Problem requirements:
For the data below, please report each line where the word "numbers" is found.

Input data:
------------------------------------------------------------

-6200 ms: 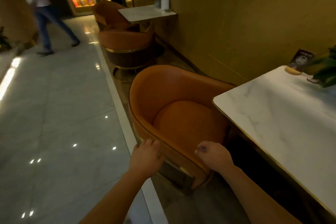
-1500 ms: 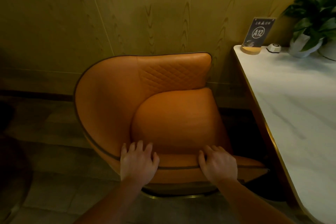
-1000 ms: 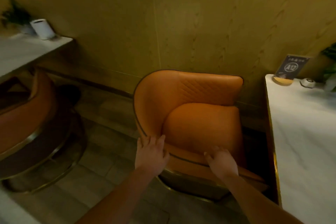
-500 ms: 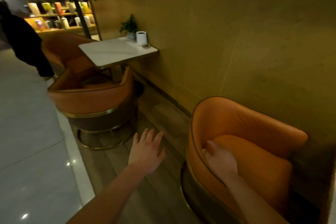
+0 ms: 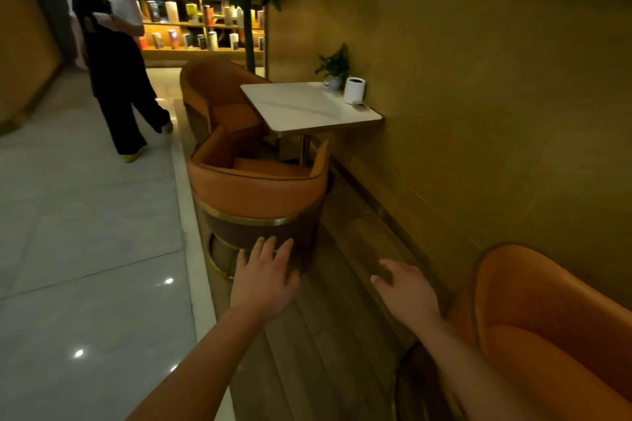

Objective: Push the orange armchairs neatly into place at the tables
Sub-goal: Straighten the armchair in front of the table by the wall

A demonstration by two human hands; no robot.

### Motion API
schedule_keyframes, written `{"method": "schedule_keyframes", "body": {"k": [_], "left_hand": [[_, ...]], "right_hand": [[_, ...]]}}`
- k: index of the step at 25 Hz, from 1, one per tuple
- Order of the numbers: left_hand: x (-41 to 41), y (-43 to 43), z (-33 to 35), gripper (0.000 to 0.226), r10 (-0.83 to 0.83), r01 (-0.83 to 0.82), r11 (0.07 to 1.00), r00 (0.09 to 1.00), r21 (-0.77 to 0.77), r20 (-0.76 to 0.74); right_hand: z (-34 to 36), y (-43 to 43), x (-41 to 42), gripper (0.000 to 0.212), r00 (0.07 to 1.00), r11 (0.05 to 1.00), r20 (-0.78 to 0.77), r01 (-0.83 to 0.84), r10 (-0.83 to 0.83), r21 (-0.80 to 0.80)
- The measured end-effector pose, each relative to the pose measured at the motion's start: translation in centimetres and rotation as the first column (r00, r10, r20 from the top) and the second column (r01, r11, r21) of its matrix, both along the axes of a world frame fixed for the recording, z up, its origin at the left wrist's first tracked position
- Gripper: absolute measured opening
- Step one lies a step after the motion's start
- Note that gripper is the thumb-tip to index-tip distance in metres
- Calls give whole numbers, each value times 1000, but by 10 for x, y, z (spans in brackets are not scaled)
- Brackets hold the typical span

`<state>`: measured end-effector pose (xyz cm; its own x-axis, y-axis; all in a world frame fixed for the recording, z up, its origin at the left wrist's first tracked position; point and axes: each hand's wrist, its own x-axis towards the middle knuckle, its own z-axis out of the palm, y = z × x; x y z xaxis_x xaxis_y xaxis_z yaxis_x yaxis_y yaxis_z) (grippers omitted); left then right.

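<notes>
Left hand [image 5: 265, 278] and right hand [image 5: 405, 290]: both spread, grasping nothing, reaching toward armchair [image 5: 256, 188] skewed at table [image 5: 307, 106], likely to square it.

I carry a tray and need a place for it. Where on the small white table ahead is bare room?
The white table is bare over its near and left part, beside the armchair. The wall corner is crowded: a white cup, a potted plant and a small dark item.

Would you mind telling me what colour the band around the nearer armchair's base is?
Gold, a thin metallic band between orange upholstery and dark base, seen in the head view.
</notes>
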<state>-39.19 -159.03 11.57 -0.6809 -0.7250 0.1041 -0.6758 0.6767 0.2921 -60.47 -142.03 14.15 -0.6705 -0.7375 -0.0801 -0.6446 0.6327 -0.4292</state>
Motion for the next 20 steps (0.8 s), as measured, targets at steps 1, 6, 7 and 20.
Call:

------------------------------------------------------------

Answer area:
- Order of the numbers: left_hand: x (-41 to 41), y (-43 to 43), z (-33 to 35), gripper (0.000 to 0.226), r10 (-0.83 to 0.83), r01 (-0.83 to 0.82), r11 (0.07 to 1.00), r00 (0.09 to 1.00), r21 (-0.77 to 0.77), r20 (-0.76 to 0.74); right_hand: z (-34 to 36), y (-43 to 43), x (-41 to 42), gripper (0.000 to 0.212), r00 (0.07 to 1.00), r11 (0.05 to 1.00), r20 (-0.78 to 0.77), r01 (-0.83 to 0.84), r10 (-0.83 to 0.83), r21 (-0.80 to 0.80)
- Calls give whole numbers, each value times 1000, but by 10 for x, y, z (spans in brackets are not scaled)

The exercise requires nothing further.